◆ Description of the task:
Where does the word "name" occur in the entries below? Copy every line that has it.

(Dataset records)
Content starts
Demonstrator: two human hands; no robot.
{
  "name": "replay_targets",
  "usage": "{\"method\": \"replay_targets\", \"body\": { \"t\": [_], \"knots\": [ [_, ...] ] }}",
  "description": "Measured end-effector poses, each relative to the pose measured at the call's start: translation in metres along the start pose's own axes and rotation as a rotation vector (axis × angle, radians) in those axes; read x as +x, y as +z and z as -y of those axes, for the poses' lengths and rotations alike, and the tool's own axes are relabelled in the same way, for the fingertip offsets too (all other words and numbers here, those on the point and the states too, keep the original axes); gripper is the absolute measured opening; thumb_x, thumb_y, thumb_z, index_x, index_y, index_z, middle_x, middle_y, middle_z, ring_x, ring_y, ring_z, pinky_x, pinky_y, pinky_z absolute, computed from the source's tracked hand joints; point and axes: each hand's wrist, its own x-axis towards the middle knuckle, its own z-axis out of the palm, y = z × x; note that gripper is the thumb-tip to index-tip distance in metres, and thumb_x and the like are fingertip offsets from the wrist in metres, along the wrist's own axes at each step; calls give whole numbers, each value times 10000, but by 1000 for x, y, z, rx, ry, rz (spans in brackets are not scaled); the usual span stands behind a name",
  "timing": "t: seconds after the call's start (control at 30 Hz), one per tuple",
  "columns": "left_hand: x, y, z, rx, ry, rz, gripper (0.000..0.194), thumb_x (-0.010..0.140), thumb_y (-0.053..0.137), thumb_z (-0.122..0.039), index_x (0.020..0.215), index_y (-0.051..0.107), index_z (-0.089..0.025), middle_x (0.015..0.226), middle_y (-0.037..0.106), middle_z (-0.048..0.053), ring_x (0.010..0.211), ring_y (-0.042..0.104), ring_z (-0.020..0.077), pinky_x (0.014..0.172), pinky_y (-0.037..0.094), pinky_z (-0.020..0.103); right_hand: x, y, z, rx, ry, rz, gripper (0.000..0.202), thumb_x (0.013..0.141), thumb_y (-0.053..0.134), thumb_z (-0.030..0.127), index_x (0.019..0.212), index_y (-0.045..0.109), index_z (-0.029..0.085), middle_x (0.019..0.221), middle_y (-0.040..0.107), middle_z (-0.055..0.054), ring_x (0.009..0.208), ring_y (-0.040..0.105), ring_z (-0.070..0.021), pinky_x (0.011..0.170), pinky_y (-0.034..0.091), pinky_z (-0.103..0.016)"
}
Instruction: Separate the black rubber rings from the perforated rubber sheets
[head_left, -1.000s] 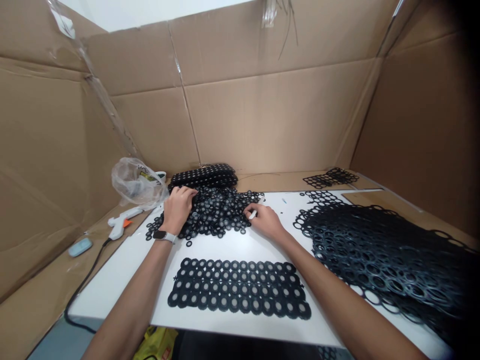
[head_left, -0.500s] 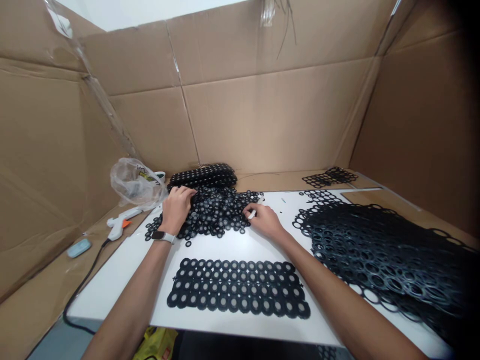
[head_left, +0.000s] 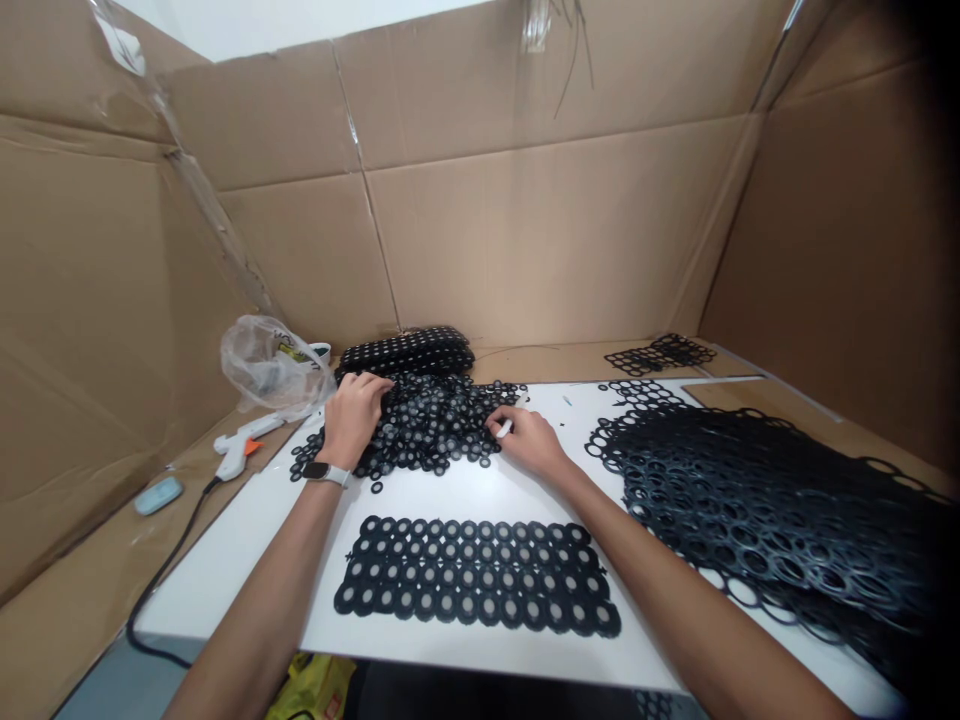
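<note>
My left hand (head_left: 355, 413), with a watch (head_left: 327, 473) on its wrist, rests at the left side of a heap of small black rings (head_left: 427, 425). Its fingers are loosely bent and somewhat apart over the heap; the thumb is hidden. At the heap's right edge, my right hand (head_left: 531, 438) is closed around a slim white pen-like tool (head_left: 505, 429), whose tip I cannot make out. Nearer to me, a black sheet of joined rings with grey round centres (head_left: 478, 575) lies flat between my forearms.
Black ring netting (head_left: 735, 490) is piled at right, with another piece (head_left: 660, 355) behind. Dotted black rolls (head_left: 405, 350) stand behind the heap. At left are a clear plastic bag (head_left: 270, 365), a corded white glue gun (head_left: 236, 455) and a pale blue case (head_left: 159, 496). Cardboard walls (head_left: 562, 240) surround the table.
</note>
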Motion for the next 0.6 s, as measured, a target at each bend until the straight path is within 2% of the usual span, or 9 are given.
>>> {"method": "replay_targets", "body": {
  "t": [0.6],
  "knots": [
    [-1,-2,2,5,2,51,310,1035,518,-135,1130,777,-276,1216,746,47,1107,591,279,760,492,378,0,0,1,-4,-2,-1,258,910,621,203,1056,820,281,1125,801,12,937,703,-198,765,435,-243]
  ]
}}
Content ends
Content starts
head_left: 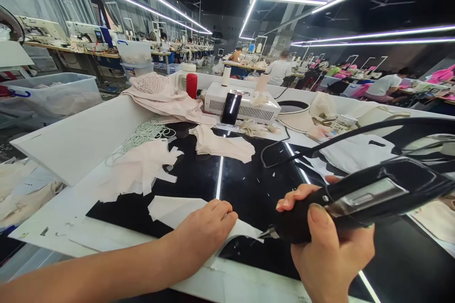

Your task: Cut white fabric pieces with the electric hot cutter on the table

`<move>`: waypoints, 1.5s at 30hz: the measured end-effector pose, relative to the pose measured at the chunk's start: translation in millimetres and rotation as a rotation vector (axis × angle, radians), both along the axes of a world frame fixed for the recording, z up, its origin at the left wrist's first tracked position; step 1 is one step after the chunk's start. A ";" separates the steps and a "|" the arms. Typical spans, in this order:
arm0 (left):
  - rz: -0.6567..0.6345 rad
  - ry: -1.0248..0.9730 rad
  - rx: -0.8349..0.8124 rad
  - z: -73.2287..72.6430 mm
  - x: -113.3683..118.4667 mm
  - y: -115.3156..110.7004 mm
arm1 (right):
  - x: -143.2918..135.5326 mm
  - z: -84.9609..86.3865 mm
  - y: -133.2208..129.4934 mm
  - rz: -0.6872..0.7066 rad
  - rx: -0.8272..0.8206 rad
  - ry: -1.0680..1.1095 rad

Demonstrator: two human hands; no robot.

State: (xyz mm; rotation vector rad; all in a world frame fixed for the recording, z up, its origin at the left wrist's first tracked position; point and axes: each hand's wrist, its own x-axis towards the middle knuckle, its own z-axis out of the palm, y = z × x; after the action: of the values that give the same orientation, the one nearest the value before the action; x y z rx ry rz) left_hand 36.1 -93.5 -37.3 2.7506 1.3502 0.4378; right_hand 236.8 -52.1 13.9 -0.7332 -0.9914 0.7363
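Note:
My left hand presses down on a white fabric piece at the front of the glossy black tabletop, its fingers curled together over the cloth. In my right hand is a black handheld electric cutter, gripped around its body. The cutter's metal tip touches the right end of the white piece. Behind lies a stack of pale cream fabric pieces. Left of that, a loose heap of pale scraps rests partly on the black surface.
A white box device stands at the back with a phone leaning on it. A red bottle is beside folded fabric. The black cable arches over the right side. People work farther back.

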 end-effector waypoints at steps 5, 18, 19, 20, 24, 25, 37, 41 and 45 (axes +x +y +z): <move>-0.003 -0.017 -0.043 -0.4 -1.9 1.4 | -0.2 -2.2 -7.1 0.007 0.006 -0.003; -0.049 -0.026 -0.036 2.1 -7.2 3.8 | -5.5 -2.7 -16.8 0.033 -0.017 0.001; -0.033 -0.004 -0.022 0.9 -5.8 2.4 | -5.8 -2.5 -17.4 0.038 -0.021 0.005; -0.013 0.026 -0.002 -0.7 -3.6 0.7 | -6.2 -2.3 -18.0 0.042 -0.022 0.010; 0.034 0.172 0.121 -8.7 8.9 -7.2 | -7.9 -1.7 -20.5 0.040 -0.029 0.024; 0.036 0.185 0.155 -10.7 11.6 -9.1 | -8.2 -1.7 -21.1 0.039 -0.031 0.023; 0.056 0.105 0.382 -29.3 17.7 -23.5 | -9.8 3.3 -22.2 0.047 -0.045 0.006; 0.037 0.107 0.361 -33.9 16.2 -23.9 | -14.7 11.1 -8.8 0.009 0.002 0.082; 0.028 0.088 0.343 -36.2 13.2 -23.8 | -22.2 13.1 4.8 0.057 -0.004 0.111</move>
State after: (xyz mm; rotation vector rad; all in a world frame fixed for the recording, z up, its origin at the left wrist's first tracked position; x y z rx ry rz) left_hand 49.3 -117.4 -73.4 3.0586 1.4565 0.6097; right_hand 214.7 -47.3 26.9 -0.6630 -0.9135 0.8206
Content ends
◆ The answer:
  "name": "replay_targets",
  "description": "Measured end-effector poses, each relative to the pose measured at the call's start: translation in metres along the start pose's own axes and rotation as a rotation vector (axis × angle, radians) in those axes; read x as +x, y as +z and z as -y of those axes, for the poses' lengths and rotations alike, and the tool's own axes are relabelled in the same way, for the fingertip offsets too (all other words and numbers here, those on the point and the states too, keep the original axes); gripper is the absolute measured opening; thumb_x, thumb_y, thumb_z, index_x, index_y, index_z, middle_x, middle_y, middle_z, ring_x, ring_y, ring_z, pinky_x, pinky_y, pinky_z absolute, computed from the source's tracked hand joints; point and axes: each hand's wrist, its own x-axis towards the middle knuckle, its own z-axis out of the palm, y = z × x; note that gripper is the thumb-tip to index-tip distance in metres, and thumb_x and the like are fingertip offsets from the wrist in metres, along the wrist's own axes at each step; calls give whole numbers, each value times 10000, but by 1000 for x, y, z, rx, ry, rz (spans in brackets are not scaled); the usual span stands behind a name",

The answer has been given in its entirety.